According to the specialist, an improper sleeping posture places uneven pressure on the spine, which can disrupt the natural alignment of your vertebrae and even strain the nerves. This is not a minor issue. The expert warned that while it might start as temporary morning stiffness, maintaining these poor postures night after night can lead to chronic back and neck pain. In the long run, it may even contribute to a significant posture imbalance.

The first position flagged for avoidance is sleeping on your stomach. This posture is particularly problematic because it forces you to keep your neck twisted to one side for extended periods just to breathe. This sustained rotation can severely strain neck muscles and compress the sensitive nerves in your cervical spine. The expert noted this position is “unnatural” and also causes the lower back to arch excessively, putting a heavy load on the lumbar region and often leading to stiffness.

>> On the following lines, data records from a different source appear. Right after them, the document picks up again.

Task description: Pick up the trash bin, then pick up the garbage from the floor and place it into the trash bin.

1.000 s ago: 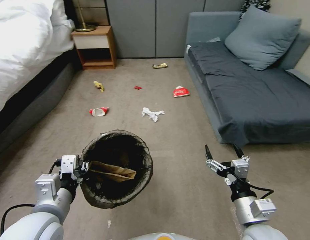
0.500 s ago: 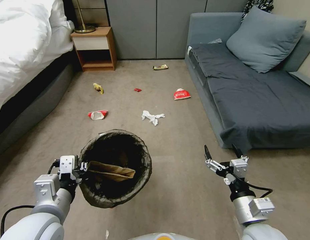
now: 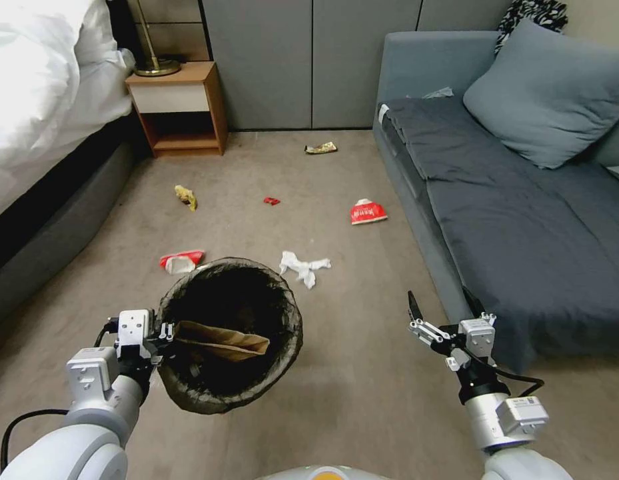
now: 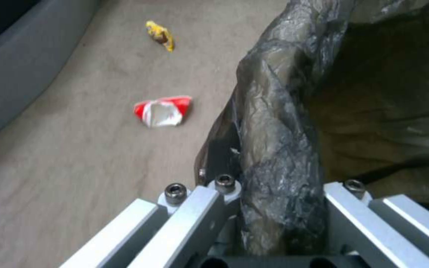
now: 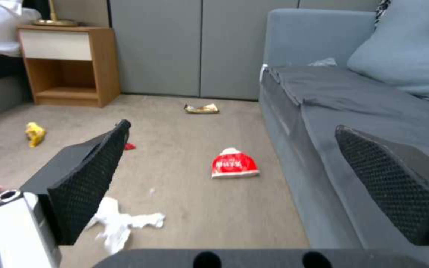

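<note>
My left gripper is shut on the rim of the trash bin, holding it off the floor; its dark liner is pinched between the jaws. A brown paper bag lies inside. My right gripper hangs open and empty beside the sofa front. Garbage on the carpet ahead: a white tissue, a red wrapper, a red-and-white wrapper just beyond the bin, a yellow wrapper, a small red scrap and a golden wrapper.
A bed runs along the left and a grey sofa along the right. A wooden nightstand and grey cabinet doors close the far end. Open carpet lies between them.
The whole view has shifted: the camera has moved forward, so the litter, sofa and nightstand sit nearer. Both arms and the held bin keep their places relative to me.
</note>
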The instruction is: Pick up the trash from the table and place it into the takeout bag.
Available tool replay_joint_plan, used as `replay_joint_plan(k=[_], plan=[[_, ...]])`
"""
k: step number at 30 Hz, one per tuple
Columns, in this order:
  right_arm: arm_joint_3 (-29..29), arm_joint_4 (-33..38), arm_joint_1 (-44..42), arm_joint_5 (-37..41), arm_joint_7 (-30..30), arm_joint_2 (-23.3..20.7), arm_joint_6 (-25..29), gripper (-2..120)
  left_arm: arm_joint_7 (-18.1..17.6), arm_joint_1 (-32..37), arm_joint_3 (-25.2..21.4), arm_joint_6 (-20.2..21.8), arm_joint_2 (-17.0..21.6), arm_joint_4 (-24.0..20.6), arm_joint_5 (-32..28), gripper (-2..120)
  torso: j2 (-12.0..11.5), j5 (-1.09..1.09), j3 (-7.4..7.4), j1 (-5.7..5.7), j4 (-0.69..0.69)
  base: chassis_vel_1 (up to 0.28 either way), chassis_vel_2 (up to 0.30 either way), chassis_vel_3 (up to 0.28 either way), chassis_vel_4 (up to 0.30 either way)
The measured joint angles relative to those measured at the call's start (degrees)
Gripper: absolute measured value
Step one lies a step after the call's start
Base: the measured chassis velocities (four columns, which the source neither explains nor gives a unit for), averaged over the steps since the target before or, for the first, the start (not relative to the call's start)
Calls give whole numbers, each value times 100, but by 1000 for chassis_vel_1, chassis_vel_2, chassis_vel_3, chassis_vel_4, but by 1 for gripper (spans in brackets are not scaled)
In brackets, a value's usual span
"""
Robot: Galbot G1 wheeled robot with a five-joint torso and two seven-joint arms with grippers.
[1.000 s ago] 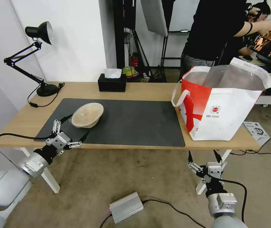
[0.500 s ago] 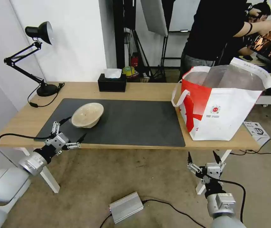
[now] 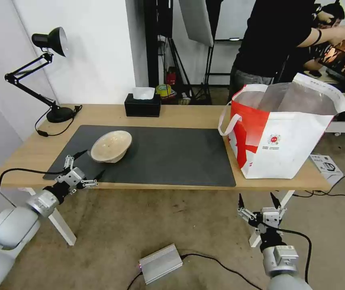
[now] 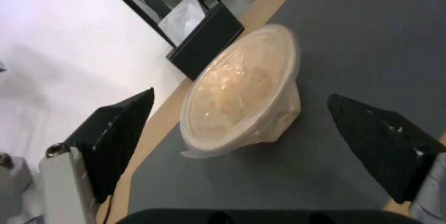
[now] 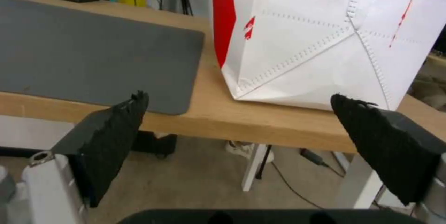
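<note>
A shallow beige paper bowl (image 3: 111, 146), one piece of the trash, rests tilted on the dark grey mat (image 3: 160, 157) at the left of the table (image 3: 180, 114). My left gripper (image 3: 92, 164) is open just in front of it, near the table's front edge, not touching it. The left wrist view frames the bowl (image 4: 241, 88) between the two spread black fingers (image 4: 118, 137). The white and red takeout bag (image 3: 281, 137) stands open at the table's right end. My right gripper (image 3: 257, 198) hangs open below the table's front edge, facing the bag (image 5: 320, 39).
A black tissue box (image 3: 142, 105) sits at the table's back edge, and a black desk lamp (image 3: 43, 68) stands at the back left. A small white box (image 3: 326, 164) lies right of the bag. A silver unit (image 3: 161, 262) with cables lies on the floor.
My left gripper has drawn back from the bowl toward the table's front-left edge, still open. The bowl and the right arm have stayed where they were.
</note>
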Motion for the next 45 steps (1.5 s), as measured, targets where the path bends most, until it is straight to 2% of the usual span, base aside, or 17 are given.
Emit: replay_joint_plan(k=[11, 32, 45], plan=[[-46, -41, 52, -23, -5, 59, -12, 100, 3, -417, 265, -38, 52, 335, 3, 100, 0, 0, 0, 0, 0, 0, 0, 0, 0], [-103, 7, 54, -50, -5, 73, -21, 100, 3, -560, 424, -43, 101, 363, -26, 100, 0, 1, 0, 0, 0, 0, 0, 0, 0], [-103, 14, 48, -74, -4, 109, -26, 100, 5, -898, 819, -69, 64, 628, -34, 100, 0, 0, 0, 0, 0, 0, 0, 0, 0]])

The second culprit is the tightly curled “fetal” position. While curling up after a long day feels comforting, the specialist highlighted that tucking your knees tightly to your chest causes the spine to round too much. This extreme curvature over-stretches the muscles in your back, tightens your hip flexors, and even limits your ability to breathe deeply by constricting your diaphragm. This combination can, over time, decrease your flexibility and result in chronic pain, especially in the mid-back.

So, what’s the best alternative? The specialist stated that the best sleeping position is one that keeps your spine in a neutral alignment, maintaining its natural curve. This is best achieved by lying on your back with a small pillow under your knees, or on your side with a firm pillow between your legs. These positions allow your body weight to be distributed evenly, preventing strain and allowing your spine to truly rest and recover.